OP, I share your pain. I grew up with Timeslip (and later Come Back Lucy) on the TV, The Amazing Mr Blunden at the cinema, and Charlotte Sometimes and A Traveller in Time as reading material. I was convinced if I only wanted it enough that time travel would happen to me. Adolescence was a hard time of realising it wasn't going to! I would go back to a 1930s girls' boarding school for starters (Chalet School, anyone?) and then have a tour of pre-blitz London and Vienna, before a quick whizz back to the medieval Polish empire and then maybe the Bronze Age, with of course something like Dr Who's facility to understand and be understood in the language of the time and place.

goblinhat · 15/09/2015 05:49

No I wouldn't like it.
Throughout most of history in much of the world women have been oppressed - even 1950's America.
I was a child in the 196os, looking back I can see how tough things weres- especially for women.
I am very glad to be living now.

NinjaLeprechaun · 15/09/2015 06:06

"I would love to go back in time but think I'd probably end up interfering and messing it all up."
You can't change history though, because it's already happened. Which means that if you interfere you've already done it, and you're probably the reason it turned out the way it did.

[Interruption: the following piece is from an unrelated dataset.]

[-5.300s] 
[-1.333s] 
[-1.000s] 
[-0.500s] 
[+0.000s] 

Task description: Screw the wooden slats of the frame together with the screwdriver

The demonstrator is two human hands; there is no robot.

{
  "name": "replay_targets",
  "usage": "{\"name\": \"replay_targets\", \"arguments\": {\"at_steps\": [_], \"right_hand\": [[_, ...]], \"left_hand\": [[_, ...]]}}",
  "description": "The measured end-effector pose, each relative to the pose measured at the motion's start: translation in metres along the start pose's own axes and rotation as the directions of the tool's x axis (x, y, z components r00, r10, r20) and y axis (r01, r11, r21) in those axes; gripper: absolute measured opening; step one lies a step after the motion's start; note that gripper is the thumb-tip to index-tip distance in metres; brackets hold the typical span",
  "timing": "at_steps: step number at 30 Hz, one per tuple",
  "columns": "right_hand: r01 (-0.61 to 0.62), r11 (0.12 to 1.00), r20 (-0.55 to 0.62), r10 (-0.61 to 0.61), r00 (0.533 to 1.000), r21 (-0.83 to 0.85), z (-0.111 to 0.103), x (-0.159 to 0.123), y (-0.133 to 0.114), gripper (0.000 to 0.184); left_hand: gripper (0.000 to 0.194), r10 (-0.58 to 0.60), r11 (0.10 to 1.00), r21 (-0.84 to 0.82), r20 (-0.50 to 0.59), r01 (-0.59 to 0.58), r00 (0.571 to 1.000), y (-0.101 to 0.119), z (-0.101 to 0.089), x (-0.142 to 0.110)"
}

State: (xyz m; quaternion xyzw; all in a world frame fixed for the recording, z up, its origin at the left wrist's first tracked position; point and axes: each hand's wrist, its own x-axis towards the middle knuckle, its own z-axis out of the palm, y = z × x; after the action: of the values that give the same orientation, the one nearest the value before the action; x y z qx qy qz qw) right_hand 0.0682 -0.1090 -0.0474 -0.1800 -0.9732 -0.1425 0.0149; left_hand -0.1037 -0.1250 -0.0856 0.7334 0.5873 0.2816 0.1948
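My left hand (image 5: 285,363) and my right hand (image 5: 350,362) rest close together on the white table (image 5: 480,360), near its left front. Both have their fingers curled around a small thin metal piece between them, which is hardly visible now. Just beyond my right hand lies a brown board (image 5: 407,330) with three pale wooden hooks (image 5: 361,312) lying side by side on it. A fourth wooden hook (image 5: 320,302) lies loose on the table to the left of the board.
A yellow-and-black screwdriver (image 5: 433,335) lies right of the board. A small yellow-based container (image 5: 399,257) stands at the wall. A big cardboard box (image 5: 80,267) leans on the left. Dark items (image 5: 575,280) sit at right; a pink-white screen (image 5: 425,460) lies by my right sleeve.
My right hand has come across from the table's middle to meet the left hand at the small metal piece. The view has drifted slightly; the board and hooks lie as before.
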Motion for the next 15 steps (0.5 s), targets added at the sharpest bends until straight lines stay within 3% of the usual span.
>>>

hackmum · 15/09/2015 07:19

I love the fact, OP, that you want to go back to Roman times and talk to Catullus. That's a classy bit of time travel.

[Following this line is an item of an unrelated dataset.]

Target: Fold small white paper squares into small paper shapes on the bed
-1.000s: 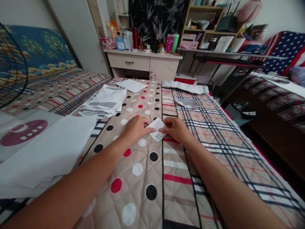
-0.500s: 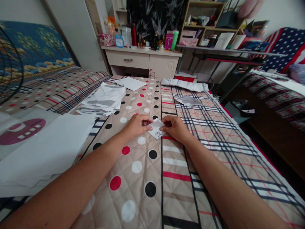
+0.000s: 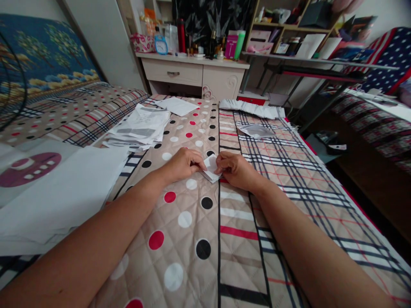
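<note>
A small folded piece of white paper (image 3: 211, 164) lies low over the bedspread, between my two hands. My left hand (image 3: 185, 164) pinches its left edge, fingers curled and closed. My right hand (image 3: 235, 169) is closed on its right side, with thumb and fingertips pressed at the paper. Layered edges show along the paper's lower side. The fingertips partly cover it. Beneath is a quilted bedspread (image 3: 180, 252) with dots, stripes and plaid.
Left of my arms lie a large stack of white sheets (image 3: 64, 188) and a pile of printed papers (image 3: 138, 126). Farther off are a single white sheet (image 3: 177, 106), a crumpled white strip (image 3: 252, 109) and a grey-white paper piece (image 3: 257, 131). A white dresser (image 3: 189, 77) stands beyond the bed.
The paper's face with black markings has turned out of sight, and a plain side with layered edges shows. Both hands have shifted their hold slightly. The camera view has tilted a little.
</note>
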### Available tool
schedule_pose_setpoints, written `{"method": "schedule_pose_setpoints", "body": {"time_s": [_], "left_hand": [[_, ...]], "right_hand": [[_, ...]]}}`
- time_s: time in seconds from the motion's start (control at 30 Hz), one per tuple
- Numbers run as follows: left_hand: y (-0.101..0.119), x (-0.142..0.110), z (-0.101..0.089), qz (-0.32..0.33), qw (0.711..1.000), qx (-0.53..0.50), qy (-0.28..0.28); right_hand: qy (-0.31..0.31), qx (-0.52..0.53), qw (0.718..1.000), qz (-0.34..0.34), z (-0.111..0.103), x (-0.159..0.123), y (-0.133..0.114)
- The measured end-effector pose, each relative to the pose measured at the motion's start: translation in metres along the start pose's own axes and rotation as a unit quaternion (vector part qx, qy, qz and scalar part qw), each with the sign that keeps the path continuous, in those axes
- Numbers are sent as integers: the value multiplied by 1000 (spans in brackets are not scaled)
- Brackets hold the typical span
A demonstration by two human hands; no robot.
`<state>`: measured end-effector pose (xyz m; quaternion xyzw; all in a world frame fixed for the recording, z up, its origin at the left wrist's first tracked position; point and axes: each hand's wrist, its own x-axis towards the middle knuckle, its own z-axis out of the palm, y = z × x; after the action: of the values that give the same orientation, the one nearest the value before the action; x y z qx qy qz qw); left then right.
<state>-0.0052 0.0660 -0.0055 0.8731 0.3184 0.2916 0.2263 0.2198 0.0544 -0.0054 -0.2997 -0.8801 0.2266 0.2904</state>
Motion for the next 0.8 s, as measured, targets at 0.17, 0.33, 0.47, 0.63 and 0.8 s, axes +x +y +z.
{"method": "schedule_pose_setpoints", "body": {"time_s": [0.17, 0.33, 0.47, 0.63, 0.8], "left_hand": [[4, -1, -2, -27, 999, 12, -31], [4, -1, -4, 15, 996, 55, -65], [7, -1, -4, 28, 991, 108, -79], [9, -4, -1, 13, 992, 119, -50], [6, -6, 3, -29, 998, 60, -11]], "right_hand": [[-25, -34, 999, 13, -2, 1, -7], [-37, -69, 997, 6, -1, 0, -11], [-34, -87, 996, 4, 3, -4, -12], [-12, -78, 997, -7, 6, -8, -10], [20, -22, 1000, -8, 8, -9, -7]]}}
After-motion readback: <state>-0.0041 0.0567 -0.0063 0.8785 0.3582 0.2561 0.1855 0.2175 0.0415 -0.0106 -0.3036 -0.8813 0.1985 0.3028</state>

I get this sometimes, not perhaps as much as you, but I do feel a sense of regret that I will never be able to go go the past and see things I've read about. I also feel very sharply the sadness of not being able to go back to my own childhood and see my parents again but I think that's perhaps a whole different thing.

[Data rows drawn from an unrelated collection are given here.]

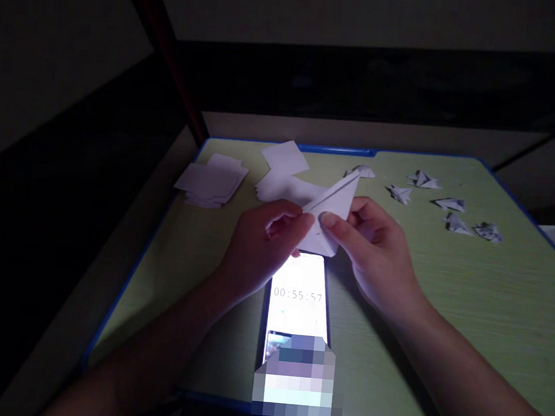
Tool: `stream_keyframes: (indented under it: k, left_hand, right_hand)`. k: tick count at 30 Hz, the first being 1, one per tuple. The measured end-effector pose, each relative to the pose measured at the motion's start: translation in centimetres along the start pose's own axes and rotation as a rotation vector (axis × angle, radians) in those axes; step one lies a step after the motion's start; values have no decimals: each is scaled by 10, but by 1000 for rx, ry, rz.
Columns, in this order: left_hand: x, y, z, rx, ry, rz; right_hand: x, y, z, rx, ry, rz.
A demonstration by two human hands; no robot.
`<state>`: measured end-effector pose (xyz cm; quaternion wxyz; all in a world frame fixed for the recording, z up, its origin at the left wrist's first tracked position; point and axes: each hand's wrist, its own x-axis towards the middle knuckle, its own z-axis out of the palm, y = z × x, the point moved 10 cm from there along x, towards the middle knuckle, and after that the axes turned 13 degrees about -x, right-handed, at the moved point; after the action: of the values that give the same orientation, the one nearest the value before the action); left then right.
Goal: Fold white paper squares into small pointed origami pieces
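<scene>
1. The left hand point(265, 239) and the right hand point(383, 253) are near each other, both closed on one folded paper point(336, 206), each thumb pressing its face.
2. This paper is in the air, above the top end of the phone point(297, 313), its sharp tip pointing up and away. If the thumbs push unequally, I think the crease may go crooked; hard pulling could tear it.
3. The phone is bright and the rest is dim, so shadow could hide a fold line. A low wrist might also touch the screen, which shows 00:55:57.
4. Behind the paper are loose sheets point(286, 157), which a sleeve-less forearm or knuckle could push; a pile point(214, 180) lies to the left.
5. Small folded pieces point(424, 180) lie to the right; a wide elbow movement might crush them.
6. The table point(465, 334) is pale green with a blue rim point(127, 285). The room is dark, with a dim wall point(347, 13) behind.
</scene>
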<state>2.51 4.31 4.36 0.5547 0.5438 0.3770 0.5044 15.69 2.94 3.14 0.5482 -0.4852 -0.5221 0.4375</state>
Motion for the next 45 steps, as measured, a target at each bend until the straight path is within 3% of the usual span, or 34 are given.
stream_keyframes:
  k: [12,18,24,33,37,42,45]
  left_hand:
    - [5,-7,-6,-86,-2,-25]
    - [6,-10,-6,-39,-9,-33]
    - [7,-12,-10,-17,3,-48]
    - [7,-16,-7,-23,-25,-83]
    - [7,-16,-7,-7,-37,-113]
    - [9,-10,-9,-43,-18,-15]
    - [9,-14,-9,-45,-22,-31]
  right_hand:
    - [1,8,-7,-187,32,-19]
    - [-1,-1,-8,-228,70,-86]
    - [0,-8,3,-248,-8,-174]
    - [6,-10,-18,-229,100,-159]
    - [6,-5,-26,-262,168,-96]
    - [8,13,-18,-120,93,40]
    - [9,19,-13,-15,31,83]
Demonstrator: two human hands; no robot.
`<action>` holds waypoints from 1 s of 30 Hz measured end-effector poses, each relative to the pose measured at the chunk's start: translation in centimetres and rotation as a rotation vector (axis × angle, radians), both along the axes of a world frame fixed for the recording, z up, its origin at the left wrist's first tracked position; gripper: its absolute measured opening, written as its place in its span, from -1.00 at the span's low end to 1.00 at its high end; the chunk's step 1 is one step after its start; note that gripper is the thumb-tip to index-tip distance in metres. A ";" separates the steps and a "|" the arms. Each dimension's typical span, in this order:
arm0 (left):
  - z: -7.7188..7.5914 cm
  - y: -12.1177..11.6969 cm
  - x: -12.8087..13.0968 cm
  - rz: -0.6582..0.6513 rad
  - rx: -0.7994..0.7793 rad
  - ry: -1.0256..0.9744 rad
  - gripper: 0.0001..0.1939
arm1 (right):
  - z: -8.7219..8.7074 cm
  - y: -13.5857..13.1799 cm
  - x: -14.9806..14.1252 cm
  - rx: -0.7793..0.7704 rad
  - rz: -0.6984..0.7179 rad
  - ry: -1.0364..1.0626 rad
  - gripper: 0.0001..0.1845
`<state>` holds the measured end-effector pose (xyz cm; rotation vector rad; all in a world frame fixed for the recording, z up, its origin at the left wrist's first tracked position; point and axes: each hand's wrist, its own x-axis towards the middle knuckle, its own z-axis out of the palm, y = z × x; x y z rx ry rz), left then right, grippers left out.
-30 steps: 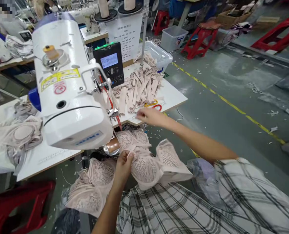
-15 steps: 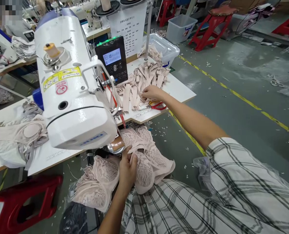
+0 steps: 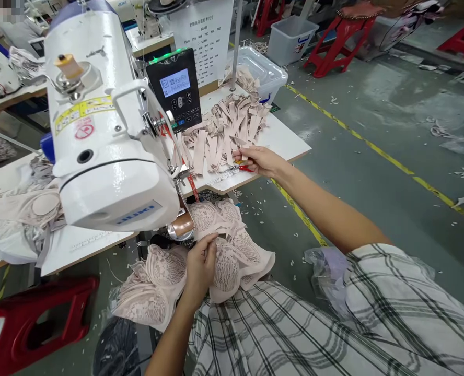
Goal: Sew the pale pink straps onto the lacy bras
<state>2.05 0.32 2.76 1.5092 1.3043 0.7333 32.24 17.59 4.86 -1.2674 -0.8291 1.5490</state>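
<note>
My left hand (image 3: 201, 263) is closed on a pale pink lace bra (image 3: 232, 250) that lies in my lap, just under the front of a white sewing machine (image 3: 99, 130). My right hand (image 3: 257, 158) reaches out over the table's right end and pinches a beige fabric strip at the near edge of a heap of such strips (image 3: 226, 133). Under that hand lie scissors (image 3: 243, 166) with red and yellow handles. More pink lace bras (image 3: 149, 290) hang bunched to the left of my left hand.
A black control panel (image 3: 176, 91) with a lit screen stands behind the machine. A clear plastic bin (image 3: 265, 73) sits at the table's far right. Pink garments (image 3: 24, 214) lie left on the table. A red stool (image 3: 32, 318) stands lower left; more stools and a tub are across the floor.
My right hand went from the table's front edge into the strip heap, then drew back a little with a strip pinched. My left hand kept hold of the bra.
</note>
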 end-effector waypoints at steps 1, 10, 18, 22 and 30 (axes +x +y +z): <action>0.4 0.1 0.2 0.006 0.023 0.004 -0.67 | 0.0 -1.3 -0.9 0.027 0.016 0.059 -0.77; 3.6 0.1 0.5 -0.103 0.250 0.010 -0.79 | 0.7 -16.1 -12.4 0.440 0.560 -0.088 -0.56; 4.9 0.2 0.4 -0.072 0.097 -0.023 -0.69 | -0.7 -13.0 -12.3 -0.110 0.222 0.334 -0.67; 5.2 1.3 -1.2 -0.009 0.453 0.190 -0.72 | -0.2 -9.5 -12.5 -0.016 0.095 0.219 -0.71; 4.3 2.4 -4.5 0.200 0.479 0.588 -0.67 | 0.6 -5.9 -15.1 0.256 0.307 -0.186 -0.79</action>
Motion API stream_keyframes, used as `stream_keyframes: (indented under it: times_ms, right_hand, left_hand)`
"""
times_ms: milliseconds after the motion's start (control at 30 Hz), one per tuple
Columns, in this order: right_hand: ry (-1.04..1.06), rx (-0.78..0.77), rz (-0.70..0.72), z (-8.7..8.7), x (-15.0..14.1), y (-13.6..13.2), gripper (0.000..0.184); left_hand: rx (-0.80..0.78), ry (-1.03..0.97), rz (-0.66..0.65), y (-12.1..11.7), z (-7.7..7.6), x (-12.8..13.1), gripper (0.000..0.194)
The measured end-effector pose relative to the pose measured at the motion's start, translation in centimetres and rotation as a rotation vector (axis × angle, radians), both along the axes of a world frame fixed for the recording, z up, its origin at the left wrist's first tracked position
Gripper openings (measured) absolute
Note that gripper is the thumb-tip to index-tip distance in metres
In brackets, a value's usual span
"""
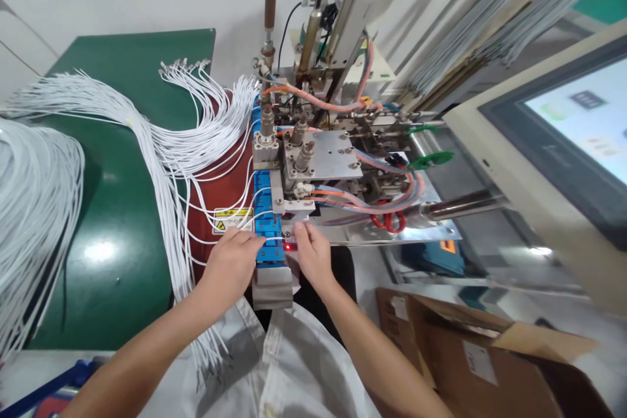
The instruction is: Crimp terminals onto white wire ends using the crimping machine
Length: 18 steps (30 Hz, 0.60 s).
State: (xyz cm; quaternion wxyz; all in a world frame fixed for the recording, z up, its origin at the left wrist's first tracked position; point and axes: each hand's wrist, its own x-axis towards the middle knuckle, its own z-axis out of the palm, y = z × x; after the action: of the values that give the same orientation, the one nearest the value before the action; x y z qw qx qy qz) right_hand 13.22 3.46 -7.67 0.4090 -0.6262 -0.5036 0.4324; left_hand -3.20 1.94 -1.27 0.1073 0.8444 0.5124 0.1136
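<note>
Blue fixture rail [268, 222]: centre, long axis near-to-far | our left hand [230, 268]: fingers curled onto its near end | our right hand [312, 255]: fingertips pinched beside it; contents indiscernible | white wires [171, 150]: fanning left over green surface [117, 241].

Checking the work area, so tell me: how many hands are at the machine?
2: left hand on the blue fixture, right hand just right of it. None hidden, seemingly.

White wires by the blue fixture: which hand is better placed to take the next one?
Probably the left hand: it rests on the blue fixture beside the white wires. The right hand is on the far side.
</note>
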Motion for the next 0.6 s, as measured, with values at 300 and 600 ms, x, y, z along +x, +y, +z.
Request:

GoEasyPudding · 15/09/2015 07:47

I have very detailed day dreams about my time travel plans. I usually pop to the 1930's and do lots of walking around in London.

Then it gets more complicated as I think about the practical implications. What everyday diseases could I catch? TB? How to I avoid this?

How do I transport back in time money so I can buy stuff? (I buy gold here, take it back and convert it to cash.) What stuff can I buy and bring back and make a profit from?

How do I live? Could I get a 1930's cooker to work? Or would I just live on Frys chocolate?

Lastly how to I get to Hollywood and seduce James Cagney?

Finally what do I say when Dr Who comes to get his Tardis back?

Stephen King has an excellent time travel book about 1950's and 60's America called 11.22.63
Lots of practical problems and issues covered in there.